## What the exercise asks
Would you print every entry exactly as it appears?

## Provided records
^^^^^^^^^^^^^^^^

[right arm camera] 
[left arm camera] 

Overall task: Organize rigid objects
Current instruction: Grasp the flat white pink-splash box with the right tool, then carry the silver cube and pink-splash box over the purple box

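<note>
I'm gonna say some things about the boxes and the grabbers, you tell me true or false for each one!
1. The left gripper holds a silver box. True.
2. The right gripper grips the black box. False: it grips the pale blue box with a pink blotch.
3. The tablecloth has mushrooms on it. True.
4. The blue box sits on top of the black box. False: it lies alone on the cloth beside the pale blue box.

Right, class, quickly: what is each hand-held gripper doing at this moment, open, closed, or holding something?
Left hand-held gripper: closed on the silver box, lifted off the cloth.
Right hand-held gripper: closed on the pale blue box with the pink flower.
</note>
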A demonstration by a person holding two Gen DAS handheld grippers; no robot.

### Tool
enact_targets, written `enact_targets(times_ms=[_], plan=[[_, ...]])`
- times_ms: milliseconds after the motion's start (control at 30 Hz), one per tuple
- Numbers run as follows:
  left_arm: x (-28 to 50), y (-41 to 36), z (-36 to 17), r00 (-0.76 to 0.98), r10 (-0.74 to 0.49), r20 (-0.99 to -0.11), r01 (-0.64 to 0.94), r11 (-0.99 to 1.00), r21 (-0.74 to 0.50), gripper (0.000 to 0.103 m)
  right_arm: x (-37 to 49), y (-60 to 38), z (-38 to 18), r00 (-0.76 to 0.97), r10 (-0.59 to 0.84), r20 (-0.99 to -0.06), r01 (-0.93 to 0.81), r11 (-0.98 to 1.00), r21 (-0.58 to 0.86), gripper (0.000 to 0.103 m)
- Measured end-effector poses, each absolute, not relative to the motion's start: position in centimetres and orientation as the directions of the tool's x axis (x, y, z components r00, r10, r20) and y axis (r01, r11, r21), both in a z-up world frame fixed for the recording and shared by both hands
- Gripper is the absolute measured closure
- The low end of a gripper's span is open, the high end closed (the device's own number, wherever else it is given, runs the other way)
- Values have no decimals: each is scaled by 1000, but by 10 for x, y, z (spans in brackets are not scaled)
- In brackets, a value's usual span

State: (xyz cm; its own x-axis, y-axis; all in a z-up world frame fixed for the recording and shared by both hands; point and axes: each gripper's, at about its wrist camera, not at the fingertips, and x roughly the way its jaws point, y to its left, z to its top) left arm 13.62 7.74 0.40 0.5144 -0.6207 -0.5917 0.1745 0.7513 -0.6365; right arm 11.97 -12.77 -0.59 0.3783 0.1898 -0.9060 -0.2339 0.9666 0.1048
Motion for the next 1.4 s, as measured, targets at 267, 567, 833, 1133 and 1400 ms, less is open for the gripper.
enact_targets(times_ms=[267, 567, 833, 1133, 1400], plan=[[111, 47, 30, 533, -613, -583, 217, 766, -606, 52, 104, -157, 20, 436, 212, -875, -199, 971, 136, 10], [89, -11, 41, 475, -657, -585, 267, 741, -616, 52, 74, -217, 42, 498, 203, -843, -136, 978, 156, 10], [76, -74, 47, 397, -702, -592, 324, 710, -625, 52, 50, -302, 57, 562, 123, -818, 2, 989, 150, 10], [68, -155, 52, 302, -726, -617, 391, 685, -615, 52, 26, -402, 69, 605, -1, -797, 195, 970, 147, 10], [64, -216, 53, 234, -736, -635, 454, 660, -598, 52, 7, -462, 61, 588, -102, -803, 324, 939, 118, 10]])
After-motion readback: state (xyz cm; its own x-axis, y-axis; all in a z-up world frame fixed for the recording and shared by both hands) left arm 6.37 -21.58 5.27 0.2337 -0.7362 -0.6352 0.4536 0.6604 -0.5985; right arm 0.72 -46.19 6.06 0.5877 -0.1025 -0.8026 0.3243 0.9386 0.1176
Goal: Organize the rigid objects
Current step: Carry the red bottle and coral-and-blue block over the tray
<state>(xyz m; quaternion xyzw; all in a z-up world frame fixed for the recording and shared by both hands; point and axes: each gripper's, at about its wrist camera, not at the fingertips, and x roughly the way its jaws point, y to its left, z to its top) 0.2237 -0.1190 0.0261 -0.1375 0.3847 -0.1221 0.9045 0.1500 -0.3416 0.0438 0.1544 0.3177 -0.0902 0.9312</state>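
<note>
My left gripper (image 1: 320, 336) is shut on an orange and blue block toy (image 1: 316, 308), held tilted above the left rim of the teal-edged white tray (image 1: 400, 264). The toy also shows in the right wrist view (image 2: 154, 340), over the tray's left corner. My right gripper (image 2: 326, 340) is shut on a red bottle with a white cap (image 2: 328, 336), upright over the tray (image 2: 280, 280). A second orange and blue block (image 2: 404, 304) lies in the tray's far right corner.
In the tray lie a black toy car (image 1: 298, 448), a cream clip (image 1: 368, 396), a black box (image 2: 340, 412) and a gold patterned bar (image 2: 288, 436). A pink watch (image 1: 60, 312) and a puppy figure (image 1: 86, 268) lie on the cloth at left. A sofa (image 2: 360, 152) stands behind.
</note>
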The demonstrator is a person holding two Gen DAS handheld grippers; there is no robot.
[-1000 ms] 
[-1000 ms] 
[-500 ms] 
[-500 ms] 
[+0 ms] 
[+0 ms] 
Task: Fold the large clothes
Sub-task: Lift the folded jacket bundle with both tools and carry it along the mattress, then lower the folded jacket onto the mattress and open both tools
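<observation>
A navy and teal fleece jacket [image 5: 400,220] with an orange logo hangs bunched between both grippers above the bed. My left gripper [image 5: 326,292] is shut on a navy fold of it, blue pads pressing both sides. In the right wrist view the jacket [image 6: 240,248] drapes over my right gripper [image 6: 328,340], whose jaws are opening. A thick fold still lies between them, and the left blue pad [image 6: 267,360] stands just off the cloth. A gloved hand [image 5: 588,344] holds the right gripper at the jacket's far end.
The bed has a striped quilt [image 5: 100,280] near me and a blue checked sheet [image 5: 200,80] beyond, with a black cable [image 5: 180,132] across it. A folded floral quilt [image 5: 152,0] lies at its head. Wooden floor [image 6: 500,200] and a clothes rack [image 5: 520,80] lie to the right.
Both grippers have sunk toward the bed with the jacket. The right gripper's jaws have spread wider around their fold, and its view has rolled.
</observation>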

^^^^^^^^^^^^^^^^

## Answer for the task
[right arm camera] 
[left arm camera] 

Overall task: Organize rigid objects
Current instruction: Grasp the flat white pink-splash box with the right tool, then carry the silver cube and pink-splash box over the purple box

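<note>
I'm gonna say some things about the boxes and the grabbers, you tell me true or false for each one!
1. The left gripper holds a silver box. True.
2. The right gripper grips the black box. False: it grips the pale blue box with a pink blotch.
3. The tablecloth has mushrooms on it. True.
4. The blue box sits on top of the black box. False: it lies alone on the cloth beside the pale blue box.

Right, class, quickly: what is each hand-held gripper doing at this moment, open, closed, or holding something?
Left hand-held gripper: closed on the silver box, lifted off the cloth.
Right hand-held gripper: closed on the pale blue box with the pink flower.
</note>
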A demonstration by a person holding two Gen DAS handheld grippers; no robot.

### Tool
enact_targets, written `enact_targets(times_ms=[_], plan=[[_, ...]])`
- times_ms: milliseconds after the motion's start (control at 30 Hz), one per tuple
- Numbers run as follows:
  left_arm: x (-28 to 50), y (-41 to 36), z (-36 to 17), r00 (-0.76 to 0.98), r10 (-0.74 to 0.49), r20 (-0.99 to -0.11), r01 (-0.64 to 0.94), r11 (-0.99 to 1.00), r21 (-0.74 to 0.50), gripper (0.000 to 0.103 m)
  right_arm: x (-37 to 49), y (-60 to 38), z (-38 to 18), r00 (-0.76 to 0.97), r10 (-0.59 to 0.84), r20 (-0.99 to -0.06), r01 (-0.93 to 0.81), r11 (-0.98 to 1.00), r21 (-0.58 to 0.86), gripper (0.000 to 0.103 m)
- Measured end-effector poses, each absolute, not relative to the motion's start: position in centimetres and orientation as the directions of the tool's x axis (x, y, z components r00, r10, r20) and y axis (r01, r11, r21), both in a z-up world frame fixed for the recording and shared by both hands
- Gripper is the absolute measured closure
- The low end of a gripper's span is open, the high end closed (the device's own number, wherever else it is given, runs the other way)
- Values have no decimals: each is scaled by 1000, but by 10 for x, y, z (spans in brackets are not scaled)
- In brackets, a value's usual span

State: (xyz cm; its own x-axis, y-axis; all in a z-up world frame fixed for the recording and shared by both hands; point and axes: each gripper's, at about its wrist camera, not at the fingertips, and x roughly the way its jaws point, y to its left, z to its top) left arm 13.62 7.74 0.40 0.5144 -0.6207 -0.5917 0.1745 0.7513 -0.6365; right arm 11.97 -12.77 -0.59 0.3783 0.1898 -0.9060 -0.2339 0.9666 0.1048
Motion for the next 1.4 s, as measured, targets at 267, 567, 833, 1133 and 1400 ms, less is open for the gripper.
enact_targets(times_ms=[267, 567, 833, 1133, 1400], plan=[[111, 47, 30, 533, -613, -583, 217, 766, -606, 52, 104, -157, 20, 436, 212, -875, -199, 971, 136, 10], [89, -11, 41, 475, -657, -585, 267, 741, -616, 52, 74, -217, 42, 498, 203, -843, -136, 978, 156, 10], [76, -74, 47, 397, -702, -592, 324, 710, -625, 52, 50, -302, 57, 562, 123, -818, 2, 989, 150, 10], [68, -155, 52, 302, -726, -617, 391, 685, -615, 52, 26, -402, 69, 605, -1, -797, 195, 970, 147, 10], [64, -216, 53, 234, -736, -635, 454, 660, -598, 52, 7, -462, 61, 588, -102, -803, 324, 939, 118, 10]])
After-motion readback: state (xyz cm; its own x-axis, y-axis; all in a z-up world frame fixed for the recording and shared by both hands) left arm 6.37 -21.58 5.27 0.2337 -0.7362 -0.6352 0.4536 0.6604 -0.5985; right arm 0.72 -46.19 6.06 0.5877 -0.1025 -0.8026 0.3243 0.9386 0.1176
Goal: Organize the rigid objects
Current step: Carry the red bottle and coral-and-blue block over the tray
<state>(xyz m; quaternion xyzw; all in a z-up world frame fixed for the recording and shared by both hands; point and axes: each gripper's, at about its wrist camera, not at the fingertips, and x roughly the way its jaws point, y to its left, z to its top) 0.2237 -0.1190 0.0261 -0.1375 0.3847 -0.1221 0.9045 0.1500 -0.3416 0.0438 0.1544 0.3177 -0.0902 0.9312</state>
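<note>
My left gripper (image 1: 320, 336) is shut on an orange and blue block toy (image 1: 316, 308), held tilted above the left rim of the teal-edged white tray (image 1: 400, 264). The toy also shows in the right wrist view (image 2: 154, 340), over the tray's left corner. My right gripper (image 2: 326, 340) is shut on a red bottle with a white cap (image 2: 328, 336), upright over the tray (image 2: 280, 280). A second orange and blue block (image 2: 404, 304) lies in the tray's far right corner.
In the tray lie a black toy car (image 1: 298, 448), a cream clip (image 1: 368, 396), a black box (image 2: 340, 412) and a gold patterned bar (image 2: 288, 436). A pink watch (image 1: 60, 312) and a puppy figure (image 1: 86, 268) lie on the cloth at left. A sofa (image 2: 360, 152) stands behind.
</note>
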The demonstrator is a person holding two Gen DAS handheld grippers; there is no robot.
[-1000 ms] 
[-1000 ms] 
[-500 ms] 
[-500 ms] 
[+0 ms] 
[+0 ms] 
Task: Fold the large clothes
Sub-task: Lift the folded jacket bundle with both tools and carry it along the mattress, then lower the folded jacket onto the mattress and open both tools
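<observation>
A navy and teal fleece jacket [image 5: 400,220] with an orange logo hangs bunched between both grippers above the bed. My left gripper [image 5: 326,292] is shut on a navy fold of it, blue pads pressing both sides. In the right wrist view the jacket [image 6: 240,248] drapes over my right gripper [image 6: 328,340], whose jaws are opening. A thick fold still lies between them, and the left blue pad [image 6: 267,360] stands just off the cloth. A gloved hand [image 5: 588,344] holds the right gripper at the jacket's far end.
The bed has a striped quilt [image 5: 100,280] near me and a blue checked sheet [image 5: 200,80] beyond, with a black cable [image 5: 180,132] across it. A folded floral quilt [image 5: 152,0] lies at its head. Wooden floor [image 6: 500,200] and a clothes rack [image 5: 520,80] lie to the right.
Both grippers have sunk toward the bed with the jacket. The right gripper's jaws have spread wider around their fold, and its view has rolled.
</observation>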

The output contains nothing further.